- Theatrical release poster
- Directed by: Krishnappa Uppuru
- Written by: Krishnappa Uppuru
- Produced by: Glenn Dias Jerry Vincent Dias
- Starring: Sanjjana; Dileep Raj; Suryakiran;
- Cinematography: Sundarnath Suvarna
- Edited by: Srinivas P Babu
- Music by: A M Neel
- Production company: J J Productions
- Release date: 14 June 2013;
- Country: India
- Language: Kannada

= Mahanadi (2013 film) =

Mahanadi is a 2013 Indian Kannada-language directed by Krishnappa Uppuru. Sanjjana, Dileep Raj and Suryakiran in lead role, story of the film is written by Krishnappa Uppuru and produce by Jerry Vincent Dias and Glane Dias.
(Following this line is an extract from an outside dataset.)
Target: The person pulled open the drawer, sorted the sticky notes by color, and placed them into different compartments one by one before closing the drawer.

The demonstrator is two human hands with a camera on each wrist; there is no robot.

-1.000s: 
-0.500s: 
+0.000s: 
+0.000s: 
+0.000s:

It was theatrically released on 14 June 2013.

==Production==
In May 2012, principal photography took place in Keni Village in Ankola. Filming was completed on 20 July 2012.

== Soundtrack ==

| No. | Title | Artist(s) | Length |
|---|---|---|---|
| 1. | "Thara Thara" | Ritisha and Sarthak | 4:44 |
| 2. | "Hoove Hoove" | Kailash Kher | 6:03 |
| 3. | "Ambarada Anchali" | Kushala and Mohan | 5:01 |
| 4. | "Kadalugala Giri" | Shreya Ghoshal | 4:16 |
| 5. | "Gaavore Nachore" | Chaitra H. G. | 4:13 |
| Total length: |  |  | 24:17 |

==Reception==
===Critical response===
A reviewer of Deccan Herald wrote "The rest of the cast is one long parade and actors like Muni are wasted in inconsequential roles. This Mahanadi is nothing but a monsoon-fed stream". Hari from Kannada Prabha says "Rangayana Raghu has won the numbers game in spades. Loknath is the support of Mahanadi as an elder grandfather. But, Kashi, Shobharaj's talents are not properly utilized. The question should also be asked whether an actor like Satyajith was needed for a scene". Charan C.S from The Times of India wrote "The performance of Rangayana Raghu, who plays the role of gambler Ningappa, falls flat. The other characters, played by Malathi Sardeshpande, Loknath, Shobharaj and Satyajit are also average". Savitri Av from Vijaya Karnataka wrote "Rangayana Raghu brings color to some situations. Thara Thara Hosa Thara...Song is like life to a movie. The situations in Mumbai are closer to reality. It is reassuring not to over-glorify any situation".